Z-scores and confidence intervals
Confidence intervals use critical z-values: the Z-scores corresponding to specific probability thresholds. The most commonly used in practice:
- z = ±1.645: 90% CI: 90% of the distribution falls between −1.645 and +1.645.
- z = ±1.960: 95% CI: 95% falls between −1.96 and +1.96. This is by far the most widely cited z-value in statistics, used by default in almost every confidence interval and margin-of-error calculation.
- z = ±2.576: 99% CI: 99% falls between −2.576 and +2.576.
A 95% confidence interval for a sample mean is constructed as x̄ ± 1.96 × (σ / √n), where the ±1.96 comes directly from the Z-score for the 97.5th percentile.
Z-scores in hypothesis testing
In a one-sample Z-test, you compute the Z-score of a sample statistic under the null hypothesis, then compare it to a critical value:
- State the null hypothesis: μ = μ₀.
- Compute the test statistic: Z = (x̄ − μ₀) / (σ / √n).
- Find the p-value:
P(Z > |z_obs|)for one-tailed, orP(|Z| > |z_obs|)for two-tailed. - Reject H₀ if p-value < α (the significance level, typically 0.05).
The Z-test is valid when the population standard deviation σ is known and either the population is normal or the sample size is large enough (n ≥ 30) for the Central Limit Theorem to apply. When σ is unknown and estimated from the sample, the t-distribution should be used instead.

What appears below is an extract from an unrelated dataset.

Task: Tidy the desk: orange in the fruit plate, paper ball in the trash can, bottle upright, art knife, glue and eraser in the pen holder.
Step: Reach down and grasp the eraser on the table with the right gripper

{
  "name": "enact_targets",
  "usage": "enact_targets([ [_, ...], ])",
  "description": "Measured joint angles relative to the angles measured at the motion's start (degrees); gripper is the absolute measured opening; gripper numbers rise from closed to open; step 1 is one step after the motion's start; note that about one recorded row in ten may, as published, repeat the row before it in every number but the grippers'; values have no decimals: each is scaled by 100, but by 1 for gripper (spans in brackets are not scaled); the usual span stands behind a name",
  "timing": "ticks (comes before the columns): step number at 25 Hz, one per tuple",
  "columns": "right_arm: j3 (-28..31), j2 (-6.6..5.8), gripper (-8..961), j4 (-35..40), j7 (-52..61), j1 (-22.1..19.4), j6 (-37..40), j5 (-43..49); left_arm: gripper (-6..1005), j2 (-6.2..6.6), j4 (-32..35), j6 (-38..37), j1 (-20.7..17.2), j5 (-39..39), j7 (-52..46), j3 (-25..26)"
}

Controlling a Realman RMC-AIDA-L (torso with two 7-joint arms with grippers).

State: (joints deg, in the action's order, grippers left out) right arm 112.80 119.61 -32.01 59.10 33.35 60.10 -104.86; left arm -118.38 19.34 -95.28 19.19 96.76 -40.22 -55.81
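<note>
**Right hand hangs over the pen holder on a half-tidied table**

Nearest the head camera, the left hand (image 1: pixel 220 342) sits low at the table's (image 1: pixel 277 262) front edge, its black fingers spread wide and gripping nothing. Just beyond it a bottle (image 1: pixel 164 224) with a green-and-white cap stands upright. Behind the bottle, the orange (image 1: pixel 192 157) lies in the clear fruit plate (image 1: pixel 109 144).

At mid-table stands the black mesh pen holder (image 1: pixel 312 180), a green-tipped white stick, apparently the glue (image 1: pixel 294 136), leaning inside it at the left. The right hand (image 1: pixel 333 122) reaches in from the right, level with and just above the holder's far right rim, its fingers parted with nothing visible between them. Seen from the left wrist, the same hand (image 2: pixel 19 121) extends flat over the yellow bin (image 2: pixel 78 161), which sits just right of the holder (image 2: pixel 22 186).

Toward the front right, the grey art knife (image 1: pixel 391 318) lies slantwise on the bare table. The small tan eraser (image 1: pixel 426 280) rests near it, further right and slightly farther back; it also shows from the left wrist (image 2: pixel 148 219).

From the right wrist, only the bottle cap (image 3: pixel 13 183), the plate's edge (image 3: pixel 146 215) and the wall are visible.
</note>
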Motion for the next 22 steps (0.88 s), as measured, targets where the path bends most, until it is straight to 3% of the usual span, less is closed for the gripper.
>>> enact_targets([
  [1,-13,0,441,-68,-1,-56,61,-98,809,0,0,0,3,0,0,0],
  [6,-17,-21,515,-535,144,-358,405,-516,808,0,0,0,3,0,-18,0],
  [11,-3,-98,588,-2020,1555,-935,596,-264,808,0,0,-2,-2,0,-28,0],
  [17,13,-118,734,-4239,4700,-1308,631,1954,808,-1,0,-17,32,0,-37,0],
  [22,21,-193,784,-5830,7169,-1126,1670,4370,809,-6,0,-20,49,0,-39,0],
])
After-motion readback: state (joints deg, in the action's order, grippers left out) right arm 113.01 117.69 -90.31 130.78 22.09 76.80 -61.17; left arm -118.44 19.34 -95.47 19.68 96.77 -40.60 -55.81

Comparing scores across different scales
One of the most practically useful applications of Z-scores is comparing measurements that use different scales. Suppose a student scored 82 on a physics test (mean 74, σ = 9) and 91 on a literature essay (mean 85, σ = 12):
- Physics Z: (82 − 74) / 9 = +0.89: top 19% of physics students
- Literature Z: (91 − 85) / 12 = +0.50: top 31% of literature students
Even though the raw literature score is higher, the physics performance is relatively stronger within its distribution. Z-scores reveal this directly.
Limitations
Z-scores assume the underlying distribution is approximately normal. Applied to heavily skewed, bimodal, or fat-tailed distributions, they lose their precise probability interpretation. For non-normal data, robust alternatives like the modified Z-score (using median and median absolute deviation) or percentile-based methods may be more appropriate.